De janvier à décembre, Mathieu Dupé a fait chauffer le plancher des vélodromes. Du Championnat de France à Loudéac au Track Cycling Challenge à Granges, le sociétaire de Mayenne-V and B-Monbana a multiplié les allers-retours entre la route et la piste. Et en Suisse, il a affronté d’autres routiers comme Lewis Askey qu’il a devancé dans le scratch (il se classe 2e). Dans l’Omnium, il termine 4e, alors qu’il était encore 3e avant la course aux points finale mais le Champion du Monde du scratch, Moritz Augenstein, a remonté dix places dans cette dernière manche. Il a d’ailleurs bien conscience qu’il doit devenir un peu plus routier pour encaisser le choc. « Je suis un de ceux qui bornent le moins. L’an prochain, je dois prendre de la caisse ».

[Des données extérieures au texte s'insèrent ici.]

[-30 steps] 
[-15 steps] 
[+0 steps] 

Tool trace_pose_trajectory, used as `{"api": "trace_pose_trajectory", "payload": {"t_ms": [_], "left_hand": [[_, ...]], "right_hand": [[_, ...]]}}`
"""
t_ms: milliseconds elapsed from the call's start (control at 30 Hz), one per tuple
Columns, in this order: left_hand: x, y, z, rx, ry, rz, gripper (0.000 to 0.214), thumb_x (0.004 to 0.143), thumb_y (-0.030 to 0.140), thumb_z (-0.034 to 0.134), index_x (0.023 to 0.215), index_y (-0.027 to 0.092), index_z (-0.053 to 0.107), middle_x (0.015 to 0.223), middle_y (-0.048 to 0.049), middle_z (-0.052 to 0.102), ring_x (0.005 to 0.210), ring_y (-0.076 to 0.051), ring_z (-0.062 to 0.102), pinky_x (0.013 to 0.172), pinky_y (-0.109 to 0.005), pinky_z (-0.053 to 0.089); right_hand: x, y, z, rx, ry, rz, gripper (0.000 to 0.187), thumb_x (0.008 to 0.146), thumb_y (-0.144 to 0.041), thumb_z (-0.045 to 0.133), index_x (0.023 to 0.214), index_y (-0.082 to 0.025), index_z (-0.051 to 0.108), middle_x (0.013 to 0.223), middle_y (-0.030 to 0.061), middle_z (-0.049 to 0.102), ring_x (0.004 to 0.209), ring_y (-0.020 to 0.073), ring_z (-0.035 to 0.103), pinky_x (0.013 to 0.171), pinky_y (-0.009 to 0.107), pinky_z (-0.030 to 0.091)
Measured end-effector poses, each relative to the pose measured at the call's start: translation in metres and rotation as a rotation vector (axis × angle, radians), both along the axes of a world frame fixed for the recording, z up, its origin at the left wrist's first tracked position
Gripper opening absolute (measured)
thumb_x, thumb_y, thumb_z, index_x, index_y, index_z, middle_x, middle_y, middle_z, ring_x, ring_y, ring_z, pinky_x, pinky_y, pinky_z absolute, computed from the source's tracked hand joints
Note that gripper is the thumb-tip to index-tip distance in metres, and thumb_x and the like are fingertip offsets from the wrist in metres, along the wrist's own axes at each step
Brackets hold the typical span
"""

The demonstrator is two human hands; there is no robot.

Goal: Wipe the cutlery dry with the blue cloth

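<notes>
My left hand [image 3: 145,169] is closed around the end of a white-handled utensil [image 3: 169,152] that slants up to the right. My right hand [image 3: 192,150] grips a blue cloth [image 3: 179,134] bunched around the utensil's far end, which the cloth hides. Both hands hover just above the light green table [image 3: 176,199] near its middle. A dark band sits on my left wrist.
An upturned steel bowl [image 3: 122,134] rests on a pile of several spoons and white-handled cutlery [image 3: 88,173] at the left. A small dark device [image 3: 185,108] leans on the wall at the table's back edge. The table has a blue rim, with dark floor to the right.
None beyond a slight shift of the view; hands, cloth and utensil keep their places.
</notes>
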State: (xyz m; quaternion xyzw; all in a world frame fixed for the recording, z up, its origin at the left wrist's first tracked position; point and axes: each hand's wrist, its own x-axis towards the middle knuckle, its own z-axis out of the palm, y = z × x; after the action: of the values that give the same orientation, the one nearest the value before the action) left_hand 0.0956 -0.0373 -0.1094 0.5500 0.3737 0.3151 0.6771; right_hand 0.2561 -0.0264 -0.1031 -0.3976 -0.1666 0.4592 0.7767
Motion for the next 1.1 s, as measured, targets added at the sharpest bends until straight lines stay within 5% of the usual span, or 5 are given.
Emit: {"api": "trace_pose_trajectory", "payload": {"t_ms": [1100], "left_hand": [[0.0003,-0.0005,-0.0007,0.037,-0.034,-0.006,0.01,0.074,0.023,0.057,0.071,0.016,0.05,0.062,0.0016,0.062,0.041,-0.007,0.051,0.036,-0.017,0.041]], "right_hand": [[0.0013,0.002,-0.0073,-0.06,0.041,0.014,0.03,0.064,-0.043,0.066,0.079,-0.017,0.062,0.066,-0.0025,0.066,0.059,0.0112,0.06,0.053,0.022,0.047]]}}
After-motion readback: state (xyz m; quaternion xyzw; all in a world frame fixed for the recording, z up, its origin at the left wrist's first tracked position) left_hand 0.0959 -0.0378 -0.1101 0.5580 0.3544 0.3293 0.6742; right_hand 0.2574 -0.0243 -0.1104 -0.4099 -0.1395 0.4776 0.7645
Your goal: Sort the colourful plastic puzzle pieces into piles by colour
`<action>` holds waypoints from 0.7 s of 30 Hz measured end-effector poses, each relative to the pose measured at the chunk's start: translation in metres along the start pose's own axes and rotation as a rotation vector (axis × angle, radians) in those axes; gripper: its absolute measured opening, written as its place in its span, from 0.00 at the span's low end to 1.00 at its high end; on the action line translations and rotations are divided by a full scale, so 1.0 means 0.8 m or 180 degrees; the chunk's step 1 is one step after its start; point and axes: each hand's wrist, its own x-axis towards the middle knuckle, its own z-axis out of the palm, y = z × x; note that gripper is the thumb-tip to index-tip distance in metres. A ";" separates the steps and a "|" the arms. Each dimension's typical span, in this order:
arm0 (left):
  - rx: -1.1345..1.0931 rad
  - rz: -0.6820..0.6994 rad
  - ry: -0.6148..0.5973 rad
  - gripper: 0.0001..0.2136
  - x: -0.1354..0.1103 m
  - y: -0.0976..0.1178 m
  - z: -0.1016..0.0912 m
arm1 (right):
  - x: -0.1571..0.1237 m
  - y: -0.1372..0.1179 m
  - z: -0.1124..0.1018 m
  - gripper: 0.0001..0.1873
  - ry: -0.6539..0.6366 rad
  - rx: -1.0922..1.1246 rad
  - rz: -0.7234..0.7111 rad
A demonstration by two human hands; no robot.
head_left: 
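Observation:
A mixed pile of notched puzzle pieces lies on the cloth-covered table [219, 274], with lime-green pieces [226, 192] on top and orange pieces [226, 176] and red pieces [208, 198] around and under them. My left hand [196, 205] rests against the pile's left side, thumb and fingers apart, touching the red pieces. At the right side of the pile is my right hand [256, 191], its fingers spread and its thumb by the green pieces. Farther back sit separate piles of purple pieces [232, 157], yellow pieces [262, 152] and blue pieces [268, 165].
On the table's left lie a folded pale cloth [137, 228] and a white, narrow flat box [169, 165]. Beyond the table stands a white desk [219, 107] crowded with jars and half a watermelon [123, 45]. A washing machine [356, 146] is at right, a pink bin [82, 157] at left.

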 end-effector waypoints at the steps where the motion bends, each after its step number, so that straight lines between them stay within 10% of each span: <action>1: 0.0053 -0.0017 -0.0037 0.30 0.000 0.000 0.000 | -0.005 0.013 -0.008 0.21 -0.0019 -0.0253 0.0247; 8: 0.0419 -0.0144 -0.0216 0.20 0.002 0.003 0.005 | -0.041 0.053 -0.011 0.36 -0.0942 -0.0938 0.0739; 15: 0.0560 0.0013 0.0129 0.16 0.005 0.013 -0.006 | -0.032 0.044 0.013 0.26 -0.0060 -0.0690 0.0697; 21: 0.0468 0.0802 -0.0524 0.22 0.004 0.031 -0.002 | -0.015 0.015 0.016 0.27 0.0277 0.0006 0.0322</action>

Le coureur de 21 ans répond à toutes les sélections en équipe de France depuis douze mois et le nouveau cycle olympique, à l’exception du Championnat d’Europe Elite. « Je suis le programme que la fédération me propose. Le projet olympique m’intéresse. Je suis un coureur de poursuite par équipes, c’est là où je performe le mieux mais je veux aussi montrer que je suis fort sur un Omnium ou un scratch grâce à ma pointe de vitesse », dit-il à DirectVelo. S’il est démarreur dans le quatuor tricolore, le Champion de France de poursuite et du scratch Juniors 2022 veut montrer sa polyvalence. « J’ai déjà été en deuxième et troisième positions au Championnat d’Europe Espoirs. L’objectif est d’être le plus utile possible pour l’équipe ».

« J’AI PU MONTRER QUE JE SUIS FIABLE »

Sous le maillot bleu, il a parcouru le monde, à Konya (Turquie) pour la seule manche de Coupe des Nations, Anadia (Portugal) pour le Championnat d’Europe Espoirs, Santiago du Chili pour le Championnat du Monde. Pour des « résultats pas toujours significatifs. Je suis un peu triste de ne pas être monté sur un podium. En Coupe des Nations, il y avait une forte concurrence et nous finissons 4e, avec un temps de 3’48 ». Au Championnat d’Europe, nous terminons encore 4e, rappelle-t-il. J’ai pu montrer que je suis fiable et présent sur les objectifs qu’on me fixe ».

Pour le troisième hiver, il s’est retrouvé aux Six Jours de Gand de l’Avenir. Il formait une paire avec Lucas Menanteau, « une personne en or, calme, posé, il écoute, il ne s’énerve jamais », apprécie Mathieu Dupé. Dans la cuvette de Gand, il a pu travailler  « la technique. Tout va très vite, les virages, les relais, cela demande de la prise de décision ». Sur le 49×15, il a pu aussi « travailler la surcadence. Au Championnat du Monde, j’avais 65×15 pour le scratch ». Une fois leur course finie, les deux écureuils français s’asseyaient pour regarder la course des grands. « C’est bien pour apprendre à courir. Benjamin Thomas se loupe rarement », observe-t-il. Au final, la paire Dupé-Menanteau termine 3e en Belgique.

« LES CHOSES SÉRIEUSES VONT COMMENCER »

Mi-décembre, il a donc disputé le Grand Prix de Granges, « quatre courses UCI C1 le premier jour ». Dans l’Américaine (6e), le vainqueur de la 1ère étape du Tour du Pays de Lesneven a retrouvé son coéquipier lavallois, Erwan Besnier, lui aussi bien investi sur la piste cette saison. « Nous aurons à cœur de briller dans l’Américaine au Championnat de France en janvier ».

Avant les fêtes, il a fait un détour par le vélodrome de Saint-Quentin-en-Yvelines pour un dernier stage. « Nous avons travaillé l’aérodynamisme, j’ai passé des tests de musculation, des tests de départ ». Si le Championnat de France à Bourges n’est pas le grand objectif de la saison, Mathieu Dupé va préparer d’autres grands rendez-vous. « Le Championnat d’Europe, les Coupes du Monde et le Championnat du Monde. Les choses sérieuses vont commencer en vue des Jeux ». La course à la qualification va débuter à Shangai.